### Task to complete
Return the listing that follows, word for word.

※

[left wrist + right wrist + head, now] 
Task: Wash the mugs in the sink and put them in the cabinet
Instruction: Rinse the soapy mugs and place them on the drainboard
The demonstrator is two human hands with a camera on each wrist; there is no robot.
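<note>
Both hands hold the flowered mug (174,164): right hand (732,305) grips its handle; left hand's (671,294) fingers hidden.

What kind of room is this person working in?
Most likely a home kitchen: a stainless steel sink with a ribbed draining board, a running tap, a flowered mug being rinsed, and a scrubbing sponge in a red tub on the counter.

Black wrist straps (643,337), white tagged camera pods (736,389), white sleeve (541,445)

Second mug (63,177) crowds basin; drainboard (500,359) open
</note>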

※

### Problem solution
[left wrist + right wrist + head, now] 
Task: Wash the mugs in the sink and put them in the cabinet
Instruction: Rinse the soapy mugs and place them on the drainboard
The demonstrator is two human hands with a camera on each wrist; there is no robot.
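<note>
Both hands hold the flowered mug (174,164): right hand (732,305) grips its handle; left hand's (671,294) fingers hidden.

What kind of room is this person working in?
Most likely a home kitchen: a stainless steel sink with a ribbed draining board, a running tap, a flowered mug being rinsed, and a scrubbing sponge in a red tub on the counter.

Black wrist straps (643,337), white tagged camera pods (736,389), white sleeve (541,445)

Second mug (63,177) crowds basin; drainboard (500,359) open
</note>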

The exercise is done, and no more output is needed.